Exercise instructions: Scan the following data for lines with "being" and state how many there are, as a number only.

* * *

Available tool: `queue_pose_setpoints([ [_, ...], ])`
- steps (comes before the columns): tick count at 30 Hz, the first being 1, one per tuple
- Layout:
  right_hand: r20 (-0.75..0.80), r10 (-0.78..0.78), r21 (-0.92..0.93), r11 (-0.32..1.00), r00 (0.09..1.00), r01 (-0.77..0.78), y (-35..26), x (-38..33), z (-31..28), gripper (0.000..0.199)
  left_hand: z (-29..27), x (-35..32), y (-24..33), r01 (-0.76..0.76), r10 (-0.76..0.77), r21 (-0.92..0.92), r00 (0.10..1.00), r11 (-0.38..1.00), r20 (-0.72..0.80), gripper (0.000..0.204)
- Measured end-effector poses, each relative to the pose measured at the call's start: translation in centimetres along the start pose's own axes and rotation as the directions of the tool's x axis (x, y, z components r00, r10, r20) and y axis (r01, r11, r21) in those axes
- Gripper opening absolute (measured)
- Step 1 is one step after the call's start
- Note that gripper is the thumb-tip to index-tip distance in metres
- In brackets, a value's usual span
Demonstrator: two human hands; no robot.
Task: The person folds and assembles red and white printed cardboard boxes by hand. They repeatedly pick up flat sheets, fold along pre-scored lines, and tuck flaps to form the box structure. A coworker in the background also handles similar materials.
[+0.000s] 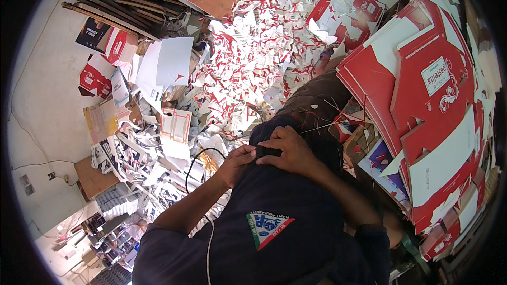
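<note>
Both hands meet in front of my dark shirt [296,200]. A small black object [268,152], box-like in outline, lies between them; its kind cannot be made out. My right hand [293,150] is closed around it, fingers over the top and thumb below. At its left end, my left hand [236,162] pinches with fingertips and thumb. A black cable [194,161] loops out beside my left wrist, and whether it joins the black object is hidden. Down the shirt runs a thin white cord [210,250].
On the right rises a tall stack of red and white printed cardboard sheets [417,95]. Red and white paper scraps [253,47] cover the floor ahead. To the left lie paper strips [132,148], white sheets [173,60] and a pile of wooden boards [119,5] along the wall.
</note>
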State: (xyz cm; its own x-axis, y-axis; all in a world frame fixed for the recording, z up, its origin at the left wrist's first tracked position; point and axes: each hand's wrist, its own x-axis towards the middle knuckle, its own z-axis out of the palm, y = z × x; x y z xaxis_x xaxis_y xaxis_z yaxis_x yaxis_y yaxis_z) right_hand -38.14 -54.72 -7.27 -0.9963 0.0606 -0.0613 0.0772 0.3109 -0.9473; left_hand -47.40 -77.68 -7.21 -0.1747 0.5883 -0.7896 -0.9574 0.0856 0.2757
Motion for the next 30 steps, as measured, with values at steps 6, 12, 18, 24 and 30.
queue_pose_setpoints([
  [6,-0.043,0.020,0.028,0.999,0.999,-0.019,0.7,-0.5,0.1,0.044,2.5,-0.3,0.3,-0.151,0.163,0.347,0.987,0.926,-0.006,0.044],
  [12,0.094,0.229,0.475,0.845,0.969,-0.246,1.1,-0.7,-1.1,0.035,3.3,-0.2,0.4,-0.068,0.100,0.529,0.994,0.846,-0.033,0.053],
  [18,0.089,0.273,0.533,0.799,0.958,-0.278,1.1,-0.7,-1.2,0.024,3.6,0.4,-0.1,-0.294,0.314,0.654,0.945,0.697,0.090,0.044],
  [24,0.059,0.146,0.254,0.955,0.988,-0.156,1.8,-1.1,-1.8,0.016,3.6,0.5,-0.6,-0.337,0.370,0.668,0.924,0.664,0.098,0.040],
  [30,0.141,0.323,0.626,0.703,0.936,-0.337,4.5,-1.5,-1.5,0.025,2.6,1.1,-0.8,-0.239,0.370,0.757,0.929,0.608,-0.004,0.038],
])
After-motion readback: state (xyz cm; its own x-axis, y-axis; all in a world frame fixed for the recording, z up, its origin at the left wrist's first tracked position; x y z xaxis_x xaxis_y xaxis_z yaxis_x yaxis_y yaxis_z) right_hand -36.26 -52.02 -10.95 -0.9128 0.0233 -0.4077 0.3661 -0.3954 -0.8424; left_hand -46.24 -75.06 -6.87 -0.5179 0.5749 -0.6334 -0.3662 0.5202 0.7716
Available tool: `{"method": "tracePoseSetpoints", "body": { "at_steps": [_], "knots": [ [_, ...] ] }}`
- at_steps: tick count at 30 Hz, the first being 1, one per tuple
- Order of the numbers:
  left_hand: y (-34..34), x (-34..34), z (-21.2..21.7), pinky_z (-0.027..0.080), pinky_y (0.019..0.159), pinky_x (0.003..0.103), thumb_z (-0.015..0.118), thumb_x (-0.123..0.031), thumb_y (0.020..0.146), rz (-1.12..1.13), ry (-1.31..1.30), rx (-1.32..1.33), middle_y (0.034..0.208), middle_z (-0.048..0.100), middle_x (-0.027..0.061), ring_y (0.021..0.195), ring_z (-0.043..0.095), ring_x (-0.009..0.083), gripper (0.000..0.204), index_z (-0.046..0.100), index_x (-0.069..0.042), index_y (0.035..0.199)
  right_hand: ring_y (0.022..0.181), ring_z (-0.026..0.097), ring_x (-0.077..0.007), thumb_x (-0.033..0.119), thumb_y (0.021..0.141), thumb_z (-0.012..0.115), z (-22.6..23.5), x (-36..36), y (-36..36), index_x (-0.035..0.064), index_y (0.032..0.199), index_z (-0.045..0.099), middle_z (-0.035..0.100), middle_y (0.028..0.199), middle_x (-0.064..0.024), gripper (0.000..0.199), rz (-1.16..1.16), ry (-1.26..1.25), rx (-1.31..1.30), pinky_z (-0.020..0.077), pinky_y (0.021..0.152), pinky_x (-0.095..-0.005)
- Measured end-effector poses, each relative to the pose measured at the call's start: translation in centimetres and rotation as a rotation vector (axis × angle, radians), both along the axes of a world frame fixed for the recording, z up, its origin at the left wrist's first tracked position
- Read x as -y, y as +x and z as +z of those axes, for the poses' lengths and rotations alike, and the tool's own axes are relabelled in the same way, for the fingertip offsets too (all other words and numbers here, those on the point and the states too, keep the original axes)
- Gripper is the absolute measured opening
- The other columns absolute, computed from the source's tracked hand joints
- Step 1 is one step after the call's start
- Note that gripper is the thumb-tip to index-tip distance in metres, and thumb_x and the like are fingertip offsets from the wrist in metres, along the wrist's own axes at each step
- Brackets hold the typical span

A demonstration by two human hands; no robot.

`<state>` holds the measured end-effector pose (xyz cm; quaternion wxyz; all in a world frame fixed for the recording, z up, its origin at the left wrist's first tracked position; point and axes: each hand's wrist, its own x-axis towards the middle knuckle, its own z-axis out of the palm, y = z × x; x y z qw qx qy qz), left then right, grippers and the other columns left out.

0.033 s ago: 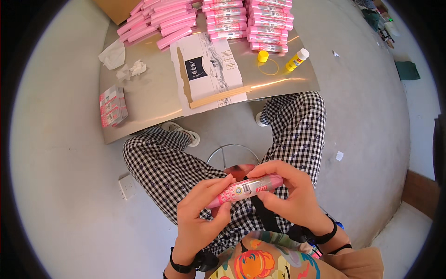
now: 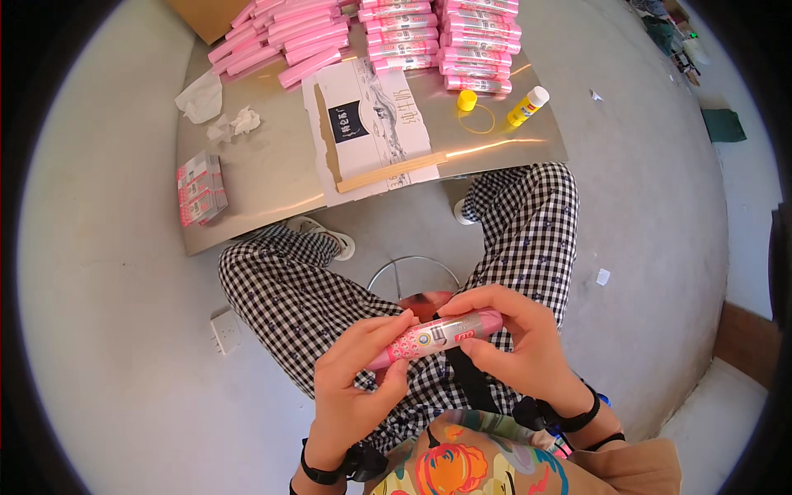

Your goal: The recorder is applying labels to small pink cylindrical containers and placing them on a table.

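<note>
Above my lap I hold a pink roll (image 2: 437,332) with a printed pink, white and silver label around it. It lies sideways, its right end a little higher. My left hand (image 2: 355,367) is closed on the left end, thumb below and fingers above. My right hand (image 2: 516,338) grips the right end the same way, its thumb on the label's lower edge. On the table beyond lie a stack of unlabelled pink rolls (image 2: 301,37) and two columns of labelled pink rolls (image 2: 402,41).
The metal table (image 2: 264,177) bears a printed cardboard sheet (image 2: 375,107) with a wooden strip (image 2: 392,172), a yellow glue stick (image 2: 526,107), its yellow cap (image 2: 467,100), a bundle of labels (image 2: 200,190) and crumpled tissue (image 2: 245,120). A cardboard box (image 2: 202,16) stands far left.
The roll has turned slightly about its long axis, so more of the label's red patch shows. My right thumb has shifted slightly; my left hand looks the same.
</note>
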<state>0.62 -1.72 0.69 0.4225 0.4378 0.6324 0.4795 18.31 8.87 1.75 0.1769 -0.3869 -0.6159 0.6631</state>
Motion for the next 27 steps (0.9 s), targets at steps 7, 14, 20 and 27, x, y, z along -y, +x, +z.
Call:
{"method": "tracePoseSetpoints", "body": {
  "at_steps": [7, 14, 20, 27],
  "knots": [
    [-0.8, -0.2, 0.5, 0.048, 0.054, 0.02, 0.044, -0.003, 0.083, -0.037, -0.112, 0.271, 0.108, 0.062, 0.0156, 0.069, 0.059, 0.0111, 0.042, 0.055, 0.003, 0.123, 0.1, 0.059, -0.0152, -0.001, 0.077, 0.053, -0.1, -1.3, 1.0, 0.0016, 0.12, 0.056, 0.061, 0.11, -0.0078, 0.043, 0.107, -0.159, -0.068, 0.0458, 0.087, -0.0285],
    [-2.2, -1.9, 0.9, 0.054, 0.061, 0.025, 0.046, -0.015, 0.096, -0.025, -0.259, 0.888, 0.107, 0.061, 0.0164, 0.076, 0.064, 0.0163, 0.047, 0.033, 0.0, 0.139, 0.096, 0.056, -0.0114, 0.006, 0.083, 0.066, -0.7, -3.6, 0.3, -0.0002, 0.121, 0.051, 0.055, 0.111, -0.0071, 0.04, 0.056, -0.297, -0.258, 0.0479, 0.082, -0.0255],
    [-0.2, -4.5, 0.7, 0.055, 0.059, 0.028, 0.063, -0.014, 0.086, 0.155, -0.142, 0.483, 0.091, 0.065, 0.0141, 0.072, 0.066, 0.0203, 0.043, 0.05, 0.007, 0.121, 0.077, 0.053, -0.0075, 0.007, 0.078, 0.073, -1.6, -6.3, -0.3, 0.0004, 0.122, 0.05, 0.058, 0.103, -0.0057, 0.05, -0.084, -0.494, -0.407, 0.0481, 0.064, -0.0208],
    [-0.4, -8.0, 0.1, 0.054, 0.068, 0.027, 0.06, -0.015, 0.09, 0.027, -0.248, 0.826, 0.097, 0.065, 0.0152, 0.083, 0.065, 0.0191, 0.035, 0.055, 0.007, 0.117, 0.073, 0.055, -0.0073, 0.002, 0.081, 0.068, -3.6, -9.5, -2.6, -0.0006, 0.119, 0.055, 0.063, 0.102, -0.0066, 0.04, -0.108, -0.635, -0.585, 0.0448, 0.058, -0.022]
  ]
}}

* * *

Written solution: 2